Attorney, Agent or Firm: Sughrue Mion, PLLC
Claims
What is claimed is:
1. A chip resistor comprising: a first surface electrode formed on
an insulating substrate and serving as a first contact electrode; a
resistor layer formed on the first surface electrode; a second
surface electrode formed on the resistor layer and the insulating
substrate and serving as a second contact electrode; and means for
adjusting resistance value, said means comprising a cut to at least
one of said first surface electrode and said substrate, wherein a
portion of all of said first surface electrode, said second surface
electrode and said resistor layer are overlapping on a portion of
said insulating substrate.
2. A chip resistor comprising: a first surface electrode formed on
an insulating substrate; a resistor layer formed on the first
surface electrode; a second surface electrode formed on the
resistor layer and the insulating substrate; and resistance value
adjusting means, wherein the resistance value adjusting means
comprises a trimming section formed on the resistor layer by
trimming the resistor layer through the second surface electrode to
at least one of said first surface electrode and said
substrate.
3. A chip resistor comprising: a first surface electrode formed on
an insulating substrate; a resistor layer formed on the first
surface electrode; a second surface electrode formed on the
resistor layer and the insulating substrate; and resistance value
adjusting means, wherein the resistance value adjusting means
comprises a first trimming section formed on the resistor layer by
trimming the resistor layer through the second surface electrode to
at least one of said first surface electrode and said substrate,
and a second trimming section formed on the resistor layer by
trimming the resistor layer at an exposed portion through a cut
portion of the second surface electrode to at least one of said
first surface electrode and said substrate.

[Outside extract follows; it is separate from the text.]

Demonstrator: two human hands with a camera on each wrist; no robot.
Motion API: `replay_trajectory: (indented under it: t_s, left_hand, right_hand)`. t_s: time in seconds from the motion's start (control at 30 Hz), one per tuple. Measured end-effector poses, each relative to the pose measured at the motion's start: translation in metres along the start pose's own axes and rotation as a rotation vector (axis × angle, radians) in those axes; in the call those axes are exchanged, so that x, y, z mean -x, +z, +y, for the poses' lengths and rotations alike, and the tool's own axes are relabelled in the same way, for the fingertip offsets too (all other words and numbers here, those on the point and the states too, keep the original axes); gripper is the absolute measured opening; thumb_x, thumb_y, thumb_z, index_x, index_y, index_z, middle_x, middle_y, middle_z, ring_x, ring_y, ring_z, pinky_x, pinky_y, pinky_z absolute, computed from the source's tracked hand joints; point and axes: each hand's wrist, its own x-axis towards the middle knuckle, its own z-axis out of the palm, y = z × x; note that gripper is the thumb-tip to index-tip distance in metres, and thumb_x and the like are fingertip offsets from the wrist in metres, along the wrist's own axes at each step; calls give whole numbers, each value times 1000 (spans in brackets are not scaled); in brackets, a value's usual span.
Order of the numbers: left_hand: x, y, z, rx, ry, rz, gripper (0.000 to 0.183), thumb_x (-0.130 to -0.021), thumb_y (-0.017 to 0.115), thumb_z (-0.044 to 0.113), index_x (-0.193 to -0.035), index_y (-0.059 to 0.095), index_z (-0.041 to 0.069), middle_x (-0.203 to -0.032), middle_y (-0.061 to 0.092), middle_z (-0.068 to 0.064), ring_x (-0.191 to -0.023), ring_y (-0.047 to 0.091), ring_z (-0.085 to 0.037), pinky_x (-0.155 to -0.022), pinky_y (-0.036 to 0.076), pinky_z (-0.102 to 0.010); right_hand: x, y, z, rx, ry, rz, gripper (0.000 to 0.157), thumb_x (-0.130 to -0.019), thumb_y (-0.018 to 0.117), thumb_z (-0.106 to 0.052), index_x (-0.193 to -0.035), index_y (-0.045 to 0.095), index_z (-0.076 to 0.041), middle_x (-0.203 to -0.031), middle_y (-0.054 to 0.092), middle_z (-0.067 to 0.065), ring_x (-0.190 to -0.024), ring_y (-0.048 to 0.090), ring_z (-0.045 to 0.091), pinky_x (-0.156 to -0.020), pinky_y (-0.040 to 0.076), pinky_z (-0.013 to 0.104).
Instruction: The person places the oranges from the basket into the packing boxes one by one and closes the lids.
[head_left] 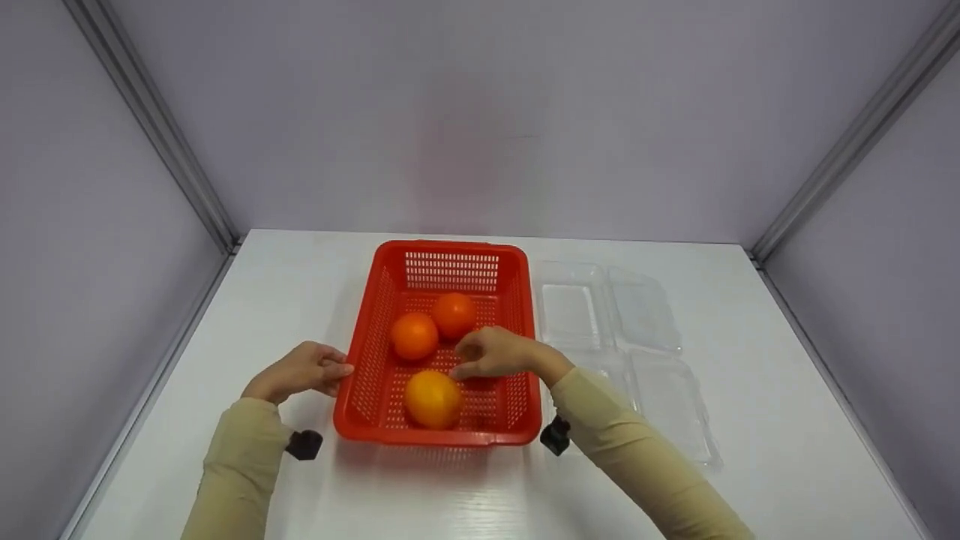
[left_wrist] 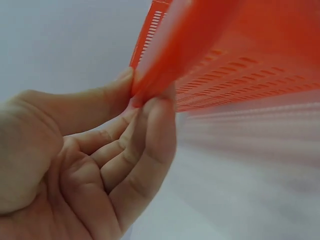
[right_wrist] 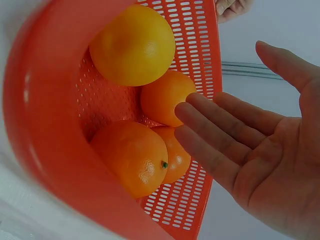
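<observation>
At centre left of the head view, the left hand (head_left: 307, 367) pinches the near-left rim of a red perforated plastic basket (head_left: 435, 438) between thumb and bent fingers. The basket occupies the middle of the frame, on a white table (head_left: 285, 480), its long axis apparently running from the foreground to the back. Within it, from left to right, lie an orange (head_left: 414, 336) left of centre, a larger yellow-orange citrus fruit (head_left: 433, 400) at lower centre, and a second orange (head_left: 454, 315) just behind the first; a stemmed orange (right_wrist: 130, 157) is visible only in the right wrist view, lower left of its centre. The right hand (head_left: 496, 352), reaching in over the right rim, has its fingers extended and well parted from the thumb, and grasps nothing; whether it touches any fruit cannot be told. It is the nearer hand to all the fruit: the yellow-orange one lies to its lower left, just beside the thumb tip. At right, a rear clamshell box (head_left: 570, 311) and a front clamshell box (head_left: 670, 405), both clear plastic, lie beside the basket.
</observation>
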Motion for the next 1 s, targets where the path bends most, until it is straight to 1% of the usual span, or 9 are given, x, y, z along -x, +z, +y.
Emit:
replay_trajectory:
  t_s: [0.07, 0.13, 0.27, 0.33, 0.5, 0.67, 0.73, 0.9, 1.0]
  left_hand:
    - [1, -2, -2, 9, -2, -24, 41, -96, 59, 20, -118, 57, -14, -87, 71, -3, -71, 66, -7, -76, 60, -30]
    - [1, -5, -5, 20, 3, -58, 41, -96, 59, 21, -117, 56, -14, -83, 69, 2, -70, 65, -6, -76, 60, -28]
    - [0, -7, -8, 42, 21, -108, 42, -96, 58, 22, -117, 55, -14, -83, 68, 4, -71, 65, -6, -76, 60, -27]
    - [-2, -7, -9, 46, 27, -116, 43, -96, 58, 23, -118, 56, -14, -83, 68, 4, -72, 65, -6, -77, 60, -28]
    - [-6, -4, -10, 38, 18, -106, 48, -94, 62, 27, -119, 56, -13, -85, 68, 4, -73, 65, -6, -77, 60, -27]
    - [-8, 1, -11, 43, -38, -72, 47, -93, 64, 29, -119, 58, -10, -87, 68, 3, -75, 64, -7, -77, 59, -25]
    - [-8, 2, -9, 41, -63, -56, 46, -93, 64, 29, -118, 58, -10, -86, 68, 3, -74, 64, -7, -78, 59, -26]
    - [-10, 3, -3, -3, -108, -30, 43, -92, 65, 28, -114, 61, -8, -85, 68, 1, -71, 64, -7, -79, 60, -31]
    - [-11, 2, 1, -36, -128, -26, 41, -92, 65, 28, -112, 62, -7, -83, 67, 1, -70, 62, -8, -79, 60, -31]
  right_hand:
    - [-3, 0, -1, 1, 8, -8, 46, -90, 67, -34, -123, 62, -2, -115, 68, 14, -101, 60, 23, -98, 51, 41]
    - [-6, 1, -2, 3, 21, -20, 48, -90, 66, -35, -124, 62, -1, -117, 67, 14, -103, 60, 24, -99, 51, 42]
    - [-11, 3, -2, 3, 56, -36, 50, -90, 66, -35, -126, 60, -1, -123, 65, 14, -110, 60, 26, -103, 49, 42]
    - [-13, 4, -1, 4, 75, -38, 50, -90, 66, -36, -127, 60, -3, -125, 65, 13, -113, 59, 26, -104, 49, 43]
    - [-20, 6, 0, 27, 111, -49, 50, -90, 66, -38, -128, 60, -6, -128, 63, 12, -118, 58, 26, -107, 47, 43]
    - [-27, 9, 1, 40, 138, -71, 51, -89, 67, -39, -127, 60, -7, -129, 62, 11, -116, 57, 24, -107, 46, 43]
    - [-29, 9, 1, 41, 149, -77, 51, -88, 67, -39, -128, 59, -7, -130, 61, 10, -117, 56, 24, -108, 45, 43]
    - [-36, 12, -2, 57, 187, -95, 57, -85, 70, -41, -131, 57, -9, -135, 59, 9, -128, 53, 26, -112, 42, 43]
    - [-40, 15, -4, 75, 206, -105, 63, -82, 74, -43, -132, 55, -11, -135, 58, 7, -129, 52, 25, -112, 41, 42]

4. A chip resistor according to claim 1, wherein the second surface
electrode is formed on a substantial portion of the surface of the
resistor layer and a portion of the insulating substrate.
5. A chip resistor comprising: an insulating substrate having a
planar surface; a first surface electrode layer formed on said
planar surface of said insulating substrate and serving as a first
contact electrode; a resistor layer formed on said first surface
electrode layer; a second surface electrode layer formed on the
resistor layer and the insulating substrate and serving as a second
electrode contact, wherein a portion of all of said first surface
electrode layer, said resistor layer and said second surface
electrode layer are overlapping in that order where said first
surface layer is formed on a portion of said planar surface; and a
trimming section comprising at least one selectively removed volume
of said resistor layer to at least one of said first surface
electrode and said substrate, and being operative to adjust the
resistance value of the chip resistor.
6. A chip resistor according to claim 5, wherein the second surface
electrode layer is formed on a portion of the surface of the
resistor layer and a portion of the insulating substrate.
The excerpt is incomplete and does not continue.